RECORDED DATA below:

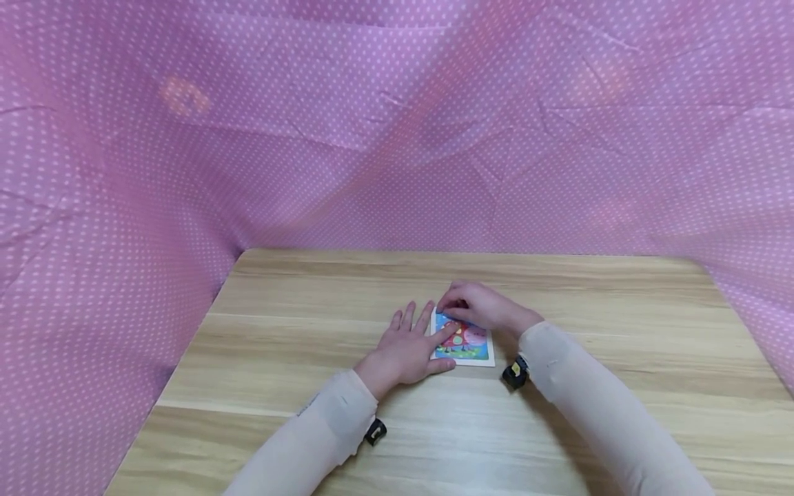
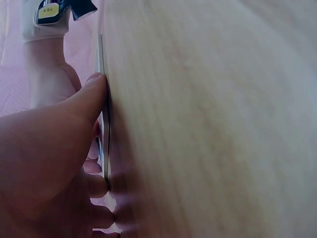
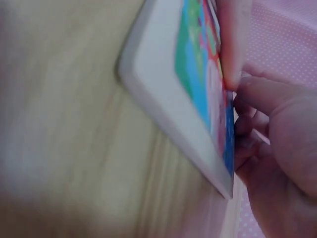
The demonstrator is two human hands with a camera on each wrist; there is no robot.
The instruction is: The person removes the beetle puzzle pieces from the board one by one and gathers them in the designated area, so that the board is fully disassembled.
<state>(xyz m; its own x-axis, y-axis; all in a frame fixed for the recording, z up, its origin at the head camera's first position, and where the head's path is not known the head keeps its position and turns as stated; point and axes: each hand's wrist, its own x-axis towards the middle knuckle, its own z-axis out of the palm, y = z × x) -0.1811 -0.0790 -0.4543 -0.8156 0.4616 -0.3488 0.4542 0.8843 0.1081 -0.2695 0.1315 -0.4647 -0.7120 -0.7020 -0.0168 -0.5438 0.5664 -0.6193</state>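
Observation:
A small, thick picture board (image 1: pixel 482 351) with a white border lies on the wooden table. Its bright print shows a pink cartoon figure in red on blue and green. My left hand (image 1: pixel 406 348) rests with spread fingers over the board's left side, the index finger across the picture and the thumb at the near edge. At the far left corner, the curled fingers of my right hand (image 1: pixel 480 305) pinch at the picture's edge. In the right wrist view the board (image 3: pixel 158 89) appears edge-on, and the right fingertips are partly hidden behind it.
The wooden table (image 1: pixel 298 289) extends around both hands. Pink cloth with white dots (image 1: pixel 397 138) hangs behind it and along both sides. A small black camera sits at the left wrist (image 1: pixel 375 432) and another at the right wrist (image 1: pixel 515 373).

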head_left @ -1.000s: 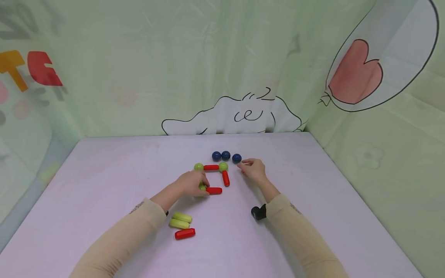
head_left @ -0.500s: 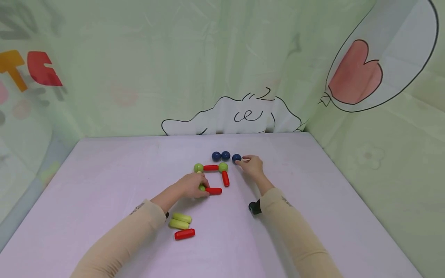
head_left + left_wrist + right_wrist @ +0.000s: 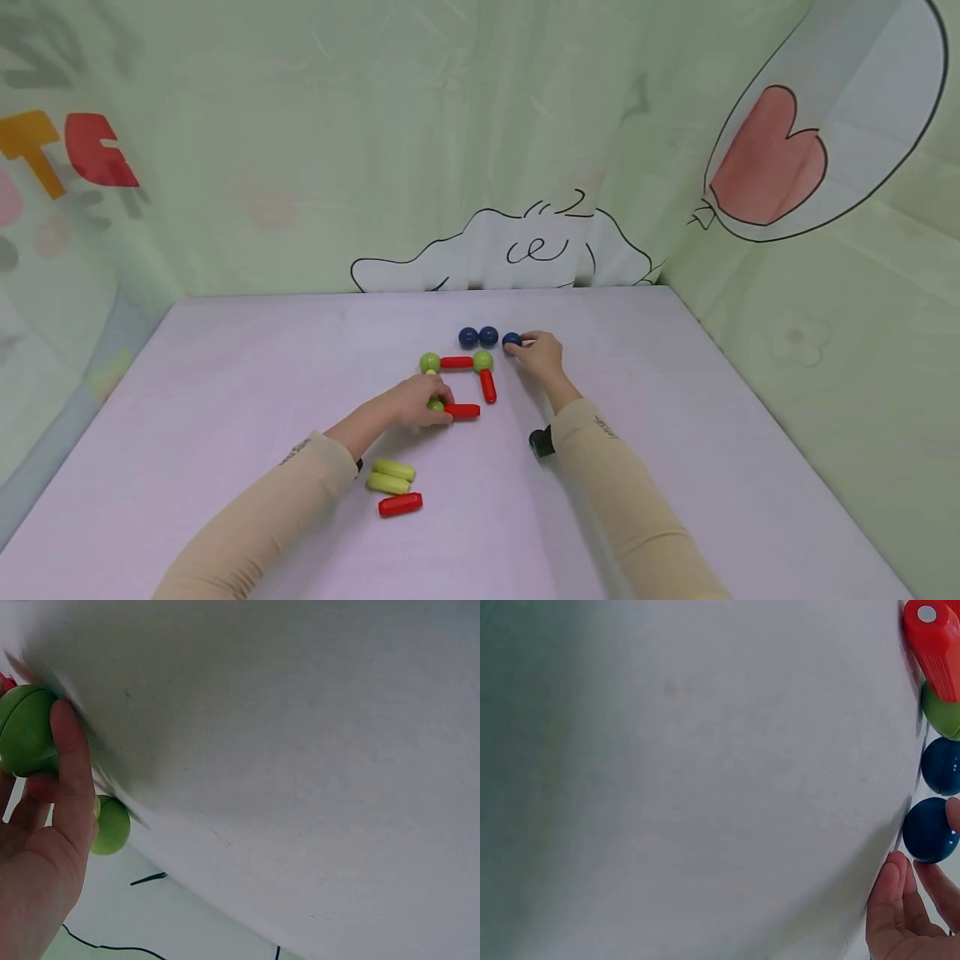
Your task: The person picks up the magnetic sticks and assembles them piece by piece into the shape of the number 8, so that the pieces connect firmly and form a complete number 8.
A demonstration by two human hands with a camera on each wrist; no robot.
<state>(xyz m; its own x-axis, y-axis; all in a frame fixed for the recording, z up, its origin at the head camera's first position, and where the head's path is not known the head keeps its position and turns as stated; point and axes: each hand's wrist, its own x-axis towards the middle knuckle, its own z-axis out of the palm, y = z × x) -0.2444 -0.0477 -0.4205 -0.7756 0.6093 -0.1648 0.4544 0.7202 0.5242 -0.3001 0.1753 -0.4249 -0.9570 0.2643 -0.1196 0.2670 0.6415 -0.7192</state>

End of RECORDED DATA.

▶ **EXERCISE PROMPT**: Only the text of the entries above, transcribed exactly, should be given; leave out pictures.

▶ **RESULT OF THE TASK**:
The demonstrator is two human hands with a camera on each wrist; there is no robot.
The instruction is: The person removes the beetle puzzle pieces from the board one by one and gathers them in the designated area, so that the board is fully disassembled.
<state>(xyz m; its own x-axis, y-axis; all in a frame fixed for the recording, z up, its origin at the head camera's first position, and where the head's path is not known the head keeps its position and turns as stated; point and axes: each hand's wrist, its own x-axis towards the middle knuckle, its own z-axis out of the palm, y = z × x) -0.1811 -0.0790 -0.4543 -0.8156 0.4616 -0.3488 0.4542 0.8843 0.1081 -0.2695 0.1315 -0.4647 -0.7120 -0.7020 -0.0168 -0.5438 0.5664 -0.6193</state>
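Observation:
A small, thick picture board (image 1: pixel 482 351) with a white border lies on the wooden table. Its bright print shows a pink cartoon figure in red on blue and green. My left hand (image 1: pixel 406 348) rests with spread fingers over the board's left side, the index finger across the picture and the thumb at the near edge. At the far left corner, the curled fingers of my right hand (image 1: pixel 480 305) pinch at the picture's edge. In the right wrist view the board (image 3: pixel 158 89) appears edge-on, and the right fingertips are partly hidden behind it.
The wooden table (image 1: pixel 298 289) extends around both hands. Pink cloth with white dots (image 1: pixel 397 138) hangs behind it and along both sides. A small black camera sits at the left wrist (image 1: pixel 375 432) and another at the right wrist (image 1: pixel 515 373).
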
head_left @ -1.000s: 
head_left @ -0.500s: 
head_left + left_wrist + right_wrist @ +0.000s: 
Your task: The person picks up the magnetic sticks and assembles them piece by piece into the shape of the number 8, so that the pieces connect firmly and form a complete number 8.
A demonstration by two human hands with a camera on each wrist; no robot.
<state>(xyz m; its own x-axis, y-axis; all in a frame fixed for the recording, z up, its origin at the head camera's first position, and where the head's path is not known the head keeps its position and turns as stated; point and axes: each hand's wrist, its own x-axis towards the middle knuckle, its own z-axis out of the palm, y = z × x) -0.2444 -0.0477 -0.4205 -0.7756 0.6093 -0.1648 0.4544 0.7202 0.5242 -0.3001 0.1753 -0.4249 -0.9570 0.2643 -0.1196 0.2670 0.6415 -0.7192</state>

The output is finished.